▸ Task directions:
What you return must match the data below exactly, minus any pictures.

▸ Dataset section:
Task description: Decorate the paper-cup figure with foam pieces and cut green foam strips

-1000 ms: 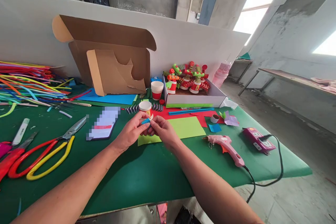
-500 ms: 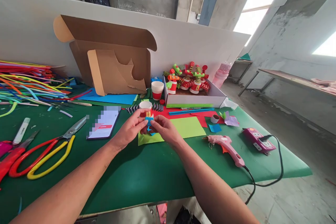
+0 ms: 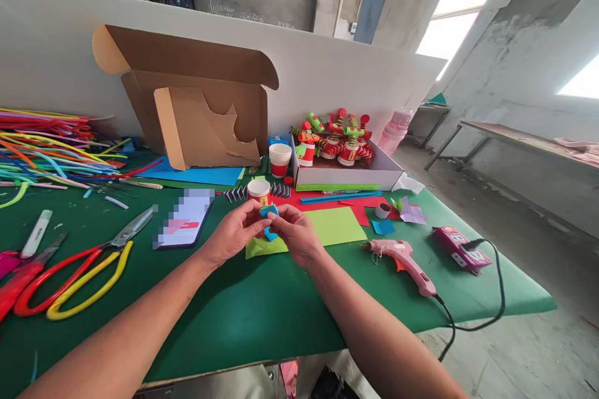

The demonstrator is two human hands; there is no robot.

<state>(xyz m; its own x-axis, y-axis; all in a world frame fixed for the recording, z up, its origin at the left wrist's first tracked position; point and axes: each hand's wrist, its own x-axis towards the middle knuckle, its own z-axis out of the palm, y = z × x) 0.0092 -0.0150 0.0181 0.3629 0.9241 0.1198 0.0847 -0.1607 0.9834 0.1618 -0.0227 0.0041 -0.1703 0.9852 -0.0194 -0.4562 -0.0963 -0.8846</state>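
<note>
Two hands hold a small blue paper above the green table

The left hand point(image 3: 236, 230) comes from the lower left, and its forearm is slanting up to the middle. The right hand point(image 3: 297, 234) comes from the lower right, so the two hands meet in front of the paper cup point(image 3: 259, 191). The thumb and the curled fingers of the left hand are close together, clamped on one side of the blue paper point(image 3: 268, 210). The right thumb and fingers are pinching its other side. The blue paper is between the fingertips, above the near left part of the light green sheet point(image 3: 334, 227). Under it, another blue piece point(image 3: 270, 235) shows between the hands; I cannot tell if it is joined. The green table point(image 3: 243, 318) lies below both hands.
</note>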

▸ Written response:
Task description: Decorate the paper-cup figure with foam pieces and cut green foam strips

-1000 ms: 
-500 ms: 
+0 ms: 

The demonstrator is two human hands; there is no robot.

<state>(xyz m; its own x-axis, y-axis; all in a world frame fixed for the recording, z up, its origin at the left wrist's first tracked position; point and axes: each hand's wrist, its own x-axis towards the middle knuckle, its own z-axis out of the palm, y = z × x) 0.0092 -0.0150 0.0181 0.3629 0.9241 0.1198 0.0847 -0.1607 0.9834 0.1618 -0.0227 0.0041 -0.1703 0.9852 -0.0194 -0.4562 -0.0963 -0.8846</state>
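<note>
Two hands hold a small blue paper above the green table

The left hand point(image 3: 236, 230) comes from the lower left, and its forearm is slanting up to the middle. The right hand point(image 3: 297, 234) comes from the lower right, so the two hands meet in front of the paper cup point(image 3: 259, 191). The thumb and the curled fingers of the left hand are close together, clamped on one side of the blue paper point(image 3: 268, 210). The right thumb and fingers are pinching its other side. The blue paper is between the fingertips, above the near left part of the light green sheet point(image 3: 334, 227). Under it, another blue piece point(image 3: 270, 235) shows between the hands; I cannot tell if it is joined. The green table point(image 3: 243, 318) lies below both hands.
</note>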

There is no more to the output.